Hope springs eternal. At least on New Year’s. On this first of January, the coming year is a blank slate. It’s a time when we can set our goals – to exercise more, to eat less, to perform our best – in the hopes of making 2019 a year that we can look back on with pride. There’s one problem, though: the success rate for New Year’s resolutions is pretty bleak. Less than 10% of resolutions have been kept by year’s end and 25% fail before 15 January.
In a society as obsessed with success as ours – where bestsellers offering advice on how to be gritty, goal-directed, and disciplined line the shelves of almost every bookstore – this seems a rather odd situation. If the advice science has been offering for how to reach goals is on target, why are the success rates so low? It’s because the advice we’re being given is wrong.

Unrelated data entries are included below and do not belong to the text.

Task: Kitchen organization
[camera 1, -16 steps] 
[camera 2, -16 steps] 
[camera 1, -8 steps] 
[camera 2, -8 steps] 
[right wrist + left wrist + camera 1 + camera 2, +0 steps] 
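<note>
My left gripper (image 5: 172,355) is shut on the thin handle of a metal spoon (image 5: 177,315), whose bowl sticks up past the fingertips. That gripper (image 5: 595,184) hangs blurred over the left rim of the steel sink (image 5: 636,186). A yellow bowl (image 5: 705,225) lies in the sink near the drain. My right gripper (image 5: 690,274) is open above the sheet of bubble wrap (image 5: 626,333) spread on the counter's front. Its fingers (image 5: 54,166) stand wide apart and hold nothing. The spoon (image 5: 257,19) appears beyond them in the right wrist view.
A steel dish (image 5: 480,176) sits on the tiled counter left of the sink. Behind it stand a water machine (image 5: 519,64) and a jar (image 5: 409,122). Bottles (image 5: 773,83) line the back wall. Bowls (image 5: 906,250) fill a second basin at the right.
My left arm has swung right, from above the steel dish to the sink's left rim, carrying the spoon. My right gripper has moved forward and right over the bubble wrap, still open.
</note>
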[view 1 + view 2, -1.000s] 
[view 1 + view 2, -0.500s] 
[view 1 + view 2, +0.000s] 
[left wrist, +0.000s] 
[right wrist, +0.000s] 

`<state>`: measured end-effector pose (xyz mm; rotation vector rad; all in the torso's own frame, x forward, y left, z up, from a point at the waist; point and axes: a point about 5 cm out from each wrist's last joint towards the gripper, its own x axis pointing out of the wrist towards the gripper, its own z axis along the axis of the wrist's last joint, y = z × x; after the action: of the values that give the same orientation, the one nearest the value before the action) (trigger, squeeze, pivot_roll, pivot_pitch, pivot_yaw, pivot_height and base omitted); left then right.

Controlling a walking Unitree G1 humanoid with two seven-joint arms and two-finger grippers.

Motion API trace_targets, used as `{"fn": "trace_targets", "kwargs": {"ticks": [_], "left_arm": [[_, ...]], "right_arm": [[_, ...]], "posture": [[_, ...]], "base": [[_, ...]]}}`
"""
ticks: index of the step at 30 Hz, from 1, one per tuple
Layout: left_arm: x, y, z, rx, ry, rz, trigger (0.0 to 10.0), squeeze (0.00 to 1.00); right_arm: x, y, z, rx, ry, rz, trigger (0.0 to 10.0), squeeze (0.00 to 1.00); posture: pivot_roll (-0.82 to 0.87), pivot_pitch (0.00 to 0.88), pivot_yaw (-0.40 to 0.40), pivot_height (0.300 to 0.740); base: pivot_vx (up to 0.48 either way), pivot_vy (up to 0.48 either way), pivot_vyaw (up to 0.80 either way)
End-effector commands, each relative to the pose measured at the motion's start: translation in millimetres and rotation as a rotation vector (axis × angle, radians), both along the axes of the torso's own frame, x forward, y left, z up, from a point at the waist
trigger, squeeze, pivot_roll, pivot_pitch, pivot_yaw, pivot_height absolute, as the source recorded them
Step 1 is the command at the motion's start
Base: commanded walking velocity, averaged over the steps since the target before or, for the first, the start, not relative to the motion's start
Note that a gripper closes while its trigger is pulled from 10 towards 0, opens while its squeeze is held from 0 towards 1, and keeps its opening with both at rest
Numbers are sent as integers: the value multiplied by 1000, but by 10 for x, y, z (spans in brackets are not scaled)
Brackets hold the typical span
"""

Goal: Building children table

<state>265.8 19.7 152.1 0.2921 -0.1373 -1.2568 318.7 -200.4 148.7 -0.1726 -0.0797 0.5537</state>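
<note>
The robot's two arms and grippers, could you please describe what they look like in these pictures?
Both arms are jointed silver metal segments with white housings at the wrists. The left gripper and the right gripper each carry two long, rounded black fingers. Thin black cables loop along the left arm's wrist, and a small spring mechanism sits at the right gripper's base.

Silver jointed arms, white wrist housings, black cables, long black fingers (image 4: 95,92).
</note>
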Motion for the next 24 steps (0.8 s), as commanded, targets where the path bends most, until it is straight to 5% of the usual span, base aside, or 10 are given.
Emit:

To understand why, we should consider what resolutions are. At base, they’re almost all a form of a dilemma economists term intertemporal choice, meaning decisions that have different consequences as time unfolds. Keeping resolutions usually requires accepting some sacrifice in the moment to gain rewards in the future. For example, regularly putting money in an IRA (independent retirement account) rather than spending it to enjoy the newest smartphone or overpriced restaurant helps ensure a more enjoyable retirement; eating a kale salad for lunch, while maybe not bringing as much immediate enjoyment as a double cheeseburger, helps ensure a healthier future.
Yet while most of us would agree with this logic, we don’t typically follow it. Research by Kathleen Vohs at the University of Minnesota shows that, on average, people give into temptations that conflict with their long-term goals about one out of every five times they try to resist – a figure that rises rapidly if they’re tired, busy or stressed.